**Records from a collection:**
[Start of Attachment]
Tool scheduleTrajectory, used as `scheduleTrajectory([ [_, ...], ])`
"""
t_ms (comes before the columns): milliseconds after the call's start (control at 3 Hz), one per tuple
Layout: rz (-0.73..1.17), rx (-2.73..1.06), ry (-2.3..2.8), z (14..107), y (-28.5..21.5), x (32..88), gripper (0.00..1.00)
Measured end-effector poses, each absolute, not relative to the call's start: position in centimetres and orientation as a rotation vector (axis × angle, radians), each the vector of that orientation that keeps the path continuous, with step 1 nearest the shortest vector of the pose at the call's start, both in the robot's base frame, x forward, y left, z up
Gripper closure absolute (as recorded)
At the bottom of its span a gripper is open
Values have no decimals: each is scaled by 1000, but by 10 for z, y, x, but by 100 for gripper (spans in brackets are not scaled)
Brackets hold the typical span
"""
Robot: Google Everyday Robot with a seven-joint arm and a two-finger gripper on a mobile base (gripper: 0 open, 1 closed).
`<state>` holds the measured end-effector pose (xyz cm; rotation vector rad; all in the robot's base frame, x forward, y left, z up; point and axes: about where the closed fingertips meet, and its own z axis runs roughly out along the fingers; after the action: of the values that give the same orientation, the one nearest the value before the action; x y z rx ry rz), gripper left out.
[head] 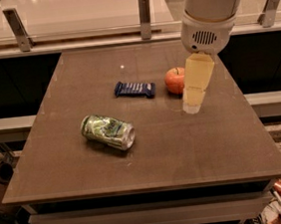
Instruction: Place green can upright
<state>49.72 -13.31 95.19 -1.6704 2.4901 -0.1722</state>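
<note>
The green can point(108, 131) lies on its side on the brown table point(150, 158), left of centre, with its silver end facing the front right. My gripper point(193, 103) hangs from the white arm above the table's right half, just right of the apple and well to the right of the can. It holds nothing.
A red apple point(174, 80) sits just left of the gripper. A blue snack bar point(134, 89) lies left of the apple. A railing with metal posts point(144, 9) runs behind the table. Dark gaps drop off on both sides.
</note>
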Motion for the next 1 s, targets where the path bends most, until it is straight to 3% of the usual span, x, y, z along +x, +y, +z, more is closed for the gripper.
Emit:
scheduleTrajectory([
  [1000,48,-1530,2557,930,-51,490,0],
])
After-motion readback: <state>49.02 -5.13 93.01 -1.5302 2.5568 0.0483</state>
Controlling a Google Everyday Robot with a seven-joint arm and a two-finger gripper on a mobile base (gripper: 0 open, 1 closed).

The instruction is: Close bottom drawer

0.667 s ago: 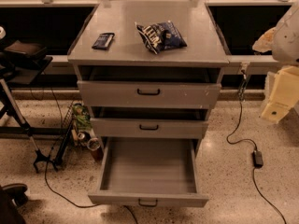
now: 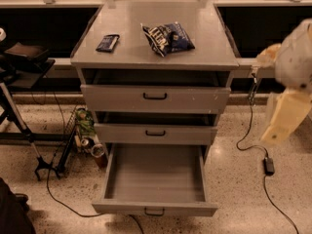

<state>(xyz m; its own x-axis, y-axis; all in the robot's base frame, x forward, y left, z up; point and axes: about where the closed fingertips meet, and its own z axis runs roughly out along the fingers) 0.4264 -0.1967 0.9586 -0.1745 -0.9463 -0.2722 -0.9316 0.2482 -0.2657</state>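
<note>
Seeing bottom drawer (image 2: 155, 179) pulled out, low-left of our end effector (image 2: 282, 120) (grip state we cannot tell); push axis runs into cabinet (image 2: 141, 55).

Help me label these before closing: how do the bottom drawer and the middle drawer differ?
The bottom drawer is pulled far out; the middle drawer is out only slightly. The bottom drawer's empty grey inside shows; the middle drawer's is hidden but for a dark gap. Both have grey fronts with small black bar handles. The gripper hangs at the right, clear of both.
</note>
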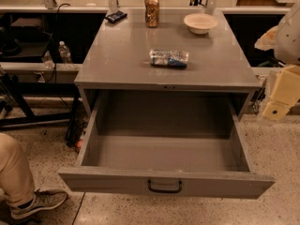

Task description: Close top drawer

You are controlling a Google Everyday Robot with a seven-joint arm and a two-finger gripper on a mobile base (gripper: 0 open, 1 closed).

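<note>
The top drawer [117, 179] is a wide grey metal drawer pulled far out of the grey cabinet [122, 55] toward the camera. Its inside shows bare. A small black bar handle [165, 187] sits at the centre of its front panel. My gripper [277, 104], cream-coloured, hangs at the right edge of the view, beside the cabinet's right front corner and above the drawer's right side wall. It is apart from the drawer and from the handle.
On the cabinet top stand a gold can [152, 11], a white bowl [200, 23], a lying plastic bottle [168, 58] and a black object [116, 16]. A person's leg and shoe [40, 203] are at the lower left. A water bottle [65, 53] stands at the left.
</note>
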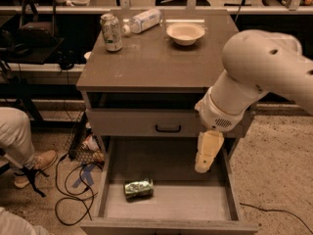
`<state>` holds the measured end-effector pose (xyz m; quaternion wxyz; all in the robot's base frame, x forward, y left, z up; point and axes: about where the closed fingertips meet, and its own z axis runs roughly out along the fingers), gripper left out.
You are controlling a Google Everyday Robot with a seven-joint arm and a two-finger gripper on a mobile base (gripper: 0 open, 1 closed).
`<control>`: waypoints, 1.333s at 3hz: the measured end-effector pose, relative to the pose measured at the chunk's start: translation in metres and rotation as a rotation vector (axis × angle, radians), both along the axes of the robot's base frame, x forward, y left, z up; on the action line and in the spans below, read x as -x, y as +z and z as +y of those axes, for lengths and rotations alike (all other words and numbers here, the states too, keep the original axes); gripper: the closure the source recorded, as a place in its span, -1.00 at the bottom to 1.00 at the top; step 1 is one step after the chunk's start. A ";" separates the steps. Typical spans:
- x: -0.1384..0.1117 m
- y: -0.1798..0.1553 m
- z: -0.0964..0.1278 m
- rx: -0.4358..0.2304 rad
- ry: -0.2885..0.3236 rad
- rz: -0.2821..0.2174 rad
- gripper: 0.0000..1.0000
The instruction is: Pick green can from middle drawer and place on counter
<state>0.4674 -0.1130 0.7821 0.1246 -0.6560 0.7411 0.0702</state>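
The green can lies on its side on the floor of the open middle drawer, left of centre. My gripper hangs from the big white arm over the drawer's right side, well above the floor and to the right of the can, with nothing seen in it. The counter is the grey-brown top of the cabinet above.
On the counter stand a pale can with a reddish top, a lying plastic bottle and a white bowl. A closed drawer front with a black handle sits above the open drawer. A person's leg and shoe and cables lie at the left.
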 end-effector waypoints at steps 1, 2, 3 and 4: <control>0.007 -0.066 0.016 -0.017 0.008 0.093 -1.00; 0.007 -0.066 0.016 -0.017 0.008 0.093 -1.00; 0.005 -0.097 0.027 -0.005 0.006 0.111 -1.00; -0.001 -0.154 0.052 -0.011 0.015 0.136 -1.00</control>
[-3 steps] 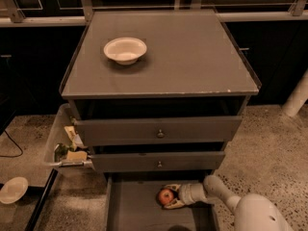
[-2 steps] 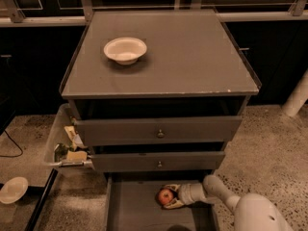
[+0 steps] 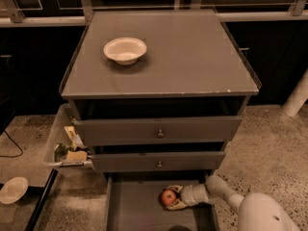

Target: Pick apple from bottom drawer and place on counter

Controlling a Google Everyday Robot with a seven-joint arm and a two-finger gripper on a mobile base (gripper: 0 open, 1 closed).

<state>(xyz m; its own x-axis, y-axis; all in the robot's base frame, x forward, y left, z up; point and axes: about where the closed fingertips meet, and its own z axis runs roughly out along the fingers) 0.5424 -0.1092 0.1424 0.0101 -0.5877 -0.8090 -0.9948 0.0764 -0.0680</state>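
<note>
Camera view: the two-finger gripper reaches low into the open dark grey bottom drawer, just in front of the two knobbed grey drawers above. Its pale fingers sit narrow on either side of the small round red apple, which rests on the drawer floor near the back, and they appear to hold it. By my reading the grasp step is in hand. The lift comes next, and it calls for drawing the apple out clear of the overhanging drawer fronts, then raising it to the flat grey counter, beside the shallow white bowl. The drawer's front is cut off by the frame edge. The white arm hides the drawer's right wall, and firm finger contact cannot be confirmed.
</note>
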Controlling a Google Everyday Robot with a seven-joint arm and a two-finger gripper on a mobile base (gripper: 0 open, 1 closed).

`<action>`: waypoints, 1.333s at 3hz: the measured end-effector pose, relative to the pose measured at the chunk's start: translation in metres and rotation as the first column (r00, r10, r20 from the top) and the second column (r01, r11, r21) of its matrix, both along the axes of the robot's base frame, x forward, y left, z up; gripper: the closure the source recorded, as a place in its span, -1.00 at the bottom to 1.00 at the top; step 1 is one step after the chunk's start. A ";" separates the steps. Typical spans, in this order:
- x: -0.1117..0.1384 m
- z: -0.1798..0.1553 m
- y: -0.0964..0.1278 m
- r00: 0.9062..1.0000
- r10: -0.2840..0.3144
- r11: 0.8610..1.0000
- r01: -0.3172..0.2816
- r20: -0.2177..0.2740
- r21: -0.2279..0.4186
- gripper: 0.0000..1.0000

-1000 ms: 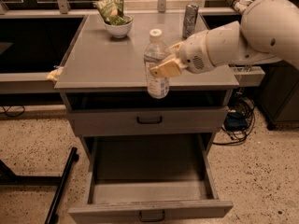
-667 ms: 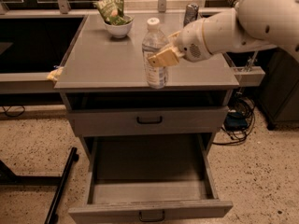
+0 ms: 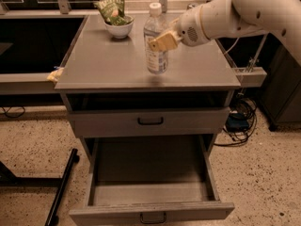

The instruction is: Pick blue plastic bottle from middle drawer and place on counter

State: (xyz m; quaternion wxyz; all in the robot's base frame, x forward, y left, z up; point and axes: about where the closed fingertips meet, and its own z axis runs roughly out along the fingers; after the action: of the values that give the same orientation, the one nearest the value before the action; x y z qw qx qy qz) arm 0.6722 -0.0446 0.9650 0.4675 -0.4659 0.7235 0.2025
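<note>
The blue plastic bottle (image 3: pixel 155 41), clear with a white cap and pale label, is upright over the middle of the counter (image 3: pixel 103 65). Its base is just above the surface, with a shadow under it. My gripper (image 3: pixel 163 41) reaches in from the right on a white arm and is shut on the bottle's side; a tan finger (image 3: pixel 164 40) lies across its front. The middle drawer (image 3: pixel 150 192) is pulled out at the bottom of the cabinet, and its tray shows nothing inside.
A white bowl (image 3: pixel 118 29) with a green snack bag (image 3: pixel 112 7) stands at the counter's back left. A closed drawer front (image 3: pixel 150 121) sits above the open one. A yellow object (image 3: pixel 55 74) lies at the counter's left edge. Cables (image 3: pixel 240 124) lie on the floor to the right.
My gripper has carried the bottle from the counter's front edge farther back over the counter top. The open drawer has not moved.
</note>
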 end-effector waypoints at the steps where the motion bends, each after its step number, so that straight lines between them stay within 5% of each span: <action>1: 0.016 -0.005 -0.002 0.999 -0.023 0.998 0.025 -0.037 0.052 1.00; 4: 0.027 -0.035 -0.008 0.989 -0.057 0.993 0.071 -0.139 0.096 1.00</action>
State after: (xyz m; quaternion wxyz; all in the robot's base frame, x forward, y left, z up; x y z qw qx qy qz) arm 0.6987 -0.0531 0.9298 0.4463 -0.4034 0.7571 0.2548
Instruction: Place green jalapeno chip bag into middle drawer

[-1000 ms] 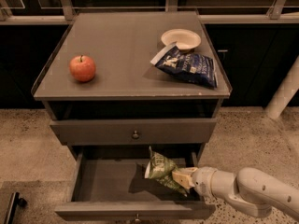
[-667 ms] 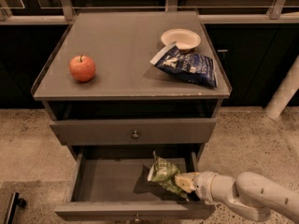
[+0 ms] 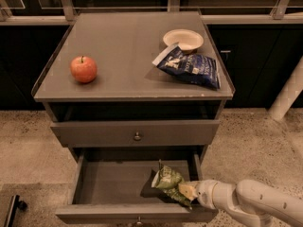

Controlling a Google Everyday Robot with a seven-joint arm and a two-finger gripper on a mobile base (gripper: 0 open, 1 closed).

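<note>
One step is left: the gripper (image 3: 188, 191), fingers pinching the green jalapeno chip bag (image 3: 166, 178), holds it low in the right side of the open middle drawer (image 3: 111, 186). Next, the fingers must spread to release it.

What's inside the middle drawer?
The green jalapeno chip bag, gripper clamped on it, at the right end of the middle drawer. Floor under it is hidden; the rest looks bare.

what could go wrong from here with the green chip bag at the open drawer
The end effector, at the middle drawer's right front corner, grips the green jalapeno chip bag, which stands upright there. Once released, it might flop over the front panel and block closing. The crumpled foil could also snag on the end effector as it pulls out, dragging the bag back.
</note>
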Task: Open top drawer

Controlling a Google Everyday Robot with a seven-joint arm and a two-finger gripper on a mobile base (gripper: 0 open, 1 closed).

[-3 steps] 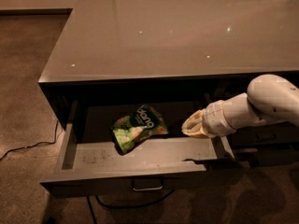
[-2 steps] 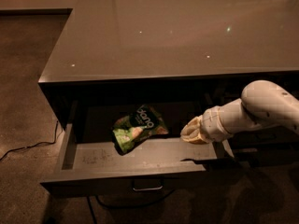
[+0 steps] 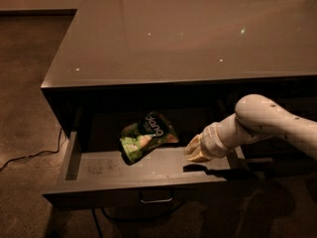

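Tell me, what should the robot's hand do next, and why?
Probably lift the gripper up and back out of the top drawer. The drawer already stands pulled far out, with its pale floor and a green snack bag showing, so the opening looks done. The gripper sits low inside the drawer's right end, right of the bag and away from the handle.

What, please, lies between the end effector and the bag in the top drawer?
Only bare drawer floor, seen in the camera view; the end effector sits inside the drawer's right end, close beside the bag.
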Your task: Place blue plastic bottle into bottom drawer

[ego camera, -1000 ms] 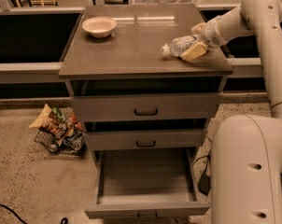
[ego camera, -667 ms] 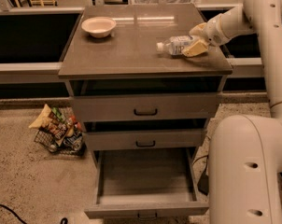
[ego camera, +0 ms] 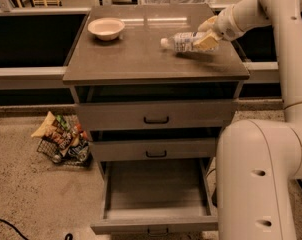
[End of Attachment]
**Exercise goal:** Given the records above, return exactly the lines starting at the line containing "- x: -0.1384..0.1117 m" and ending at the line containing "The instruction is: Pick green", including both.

**Answer for this exercise:**
- x: -0.1384..0.1117 m
- y: -0.1798..0.1553 m
- z: -0.0964..0.1278 m
- rx: -0.4358..0.2304 rad
- ry: -0.2885..0.3236 rad
- rz: -0.2821..0.2174 rad
- gripper: 0.0000..1.0000
The instruction is: Pick green can from middle drawer and place on counter

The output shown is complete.